*WORK INSTRUCTIONS*
Where a line of the data below has the string "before", copy that line.

*DATASET EXTRACT*
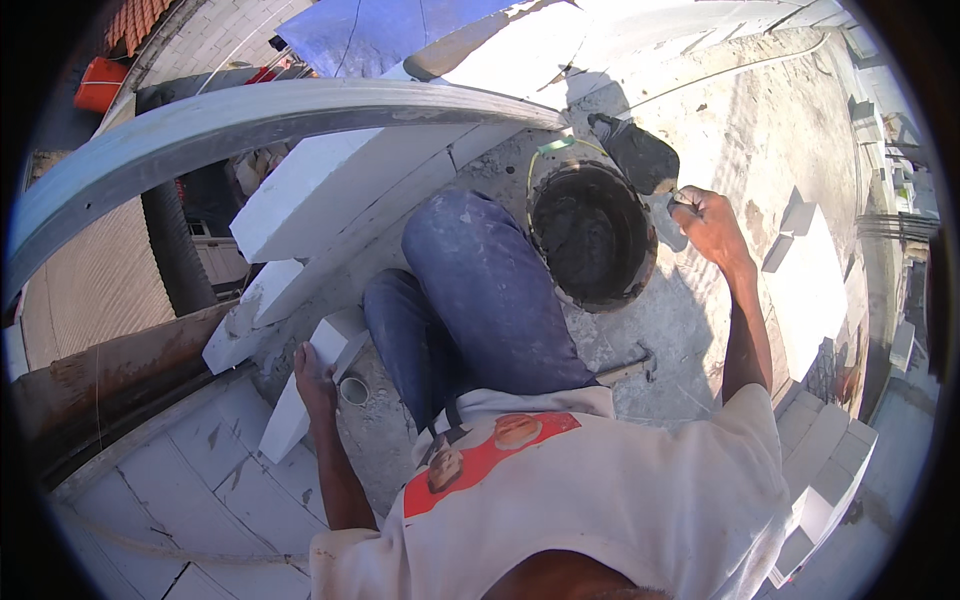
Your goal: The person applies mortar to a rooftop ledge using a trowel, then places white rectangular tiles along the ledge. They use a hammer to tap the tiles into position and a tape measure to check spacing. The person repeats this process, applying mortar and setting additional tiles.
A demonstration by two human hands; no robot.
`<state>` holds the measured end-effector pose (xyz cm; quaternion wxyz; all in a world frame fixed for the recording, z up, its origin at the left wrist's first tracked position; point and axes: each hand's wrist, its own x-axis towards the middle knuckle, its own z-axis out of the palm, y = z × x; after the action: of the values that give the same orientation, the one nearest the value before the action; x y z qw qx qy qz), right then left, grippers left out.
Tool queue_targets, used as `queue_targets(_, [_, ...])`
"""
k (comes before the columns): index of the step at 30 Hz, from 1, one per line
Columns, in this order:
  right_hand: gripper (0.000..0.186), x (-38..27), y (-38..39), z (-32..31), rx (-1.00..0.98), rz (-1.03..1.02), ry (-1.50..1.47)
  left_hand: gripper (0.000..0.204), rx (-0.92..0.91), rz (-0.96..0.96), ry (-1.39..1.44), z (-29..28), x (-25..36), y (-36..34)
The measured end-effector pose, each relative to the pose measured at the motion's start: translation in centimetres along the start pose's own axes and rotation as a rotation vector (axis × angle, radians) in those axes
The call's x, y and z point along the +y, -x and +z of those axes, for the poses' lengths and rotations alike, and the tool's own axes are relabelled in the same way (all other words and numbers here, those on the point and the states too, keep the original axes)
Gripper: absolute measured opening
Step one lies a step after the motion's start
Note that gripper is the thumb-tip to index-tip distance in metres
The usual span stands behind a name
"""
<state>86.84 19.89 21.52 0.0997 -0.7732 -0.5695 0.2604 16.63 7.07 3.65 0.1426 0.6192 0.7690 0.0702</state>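
Observation:
My right hand (705, 220) grips the handle of a trowel (640, 155), whose blade is coated in grey mortar, above the right rim of a black bucket (590, 235) holding wet mortar. My left hand (316, 380) grips a white block (290, 415) standing at an angle at lower left, beside a small light-coloured pipe end (355, 390). My legs (480, 290) are bent between that block and the bucket.
A stepped white block wall (330, 180) runs along the left under a long curved beam (180, 120), with roofs (110, 260) below beyond it. A hammer-like tool (625, 368) lies right of my knee. Block stacks (820, 460) and bundled bars (890, 225) stand at right.

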Motion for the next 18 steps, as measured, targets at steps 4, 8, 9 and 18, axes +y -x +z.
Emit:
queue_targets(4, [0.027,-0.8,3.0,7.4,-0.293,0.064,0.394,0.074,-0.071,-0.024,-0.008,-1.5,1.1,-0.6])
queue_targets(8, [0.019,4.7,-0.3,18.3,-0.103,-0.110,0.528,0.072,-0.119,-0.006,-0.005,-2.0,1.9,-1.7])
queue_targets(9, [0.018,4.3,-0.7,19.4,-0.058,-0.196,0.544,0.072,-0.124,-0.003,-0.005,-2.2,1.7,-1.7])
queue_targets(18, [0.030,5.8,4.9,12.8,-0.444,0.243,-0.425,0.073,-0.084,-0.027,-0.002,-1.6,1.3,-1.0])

*SOLUTION FOR THIS TASK*
`<state>` holds the measured end-effector pose (xyz cm; quaternion wxyz; all in a world frame fixed for the recording, z up, its origin at the left wrist's first tracked position; point and axes: each hand's wrist, its own x-axis towards the middle knuckle, its own z-axis out of the palm, y = z × x; after the action: of the values that give the same orientation, the one nearest the value before the action; x y z qw qx qy qz), right then left, grippers left out.
k (comes before the columns): index of the step at 30 Hz, from 1, one per line

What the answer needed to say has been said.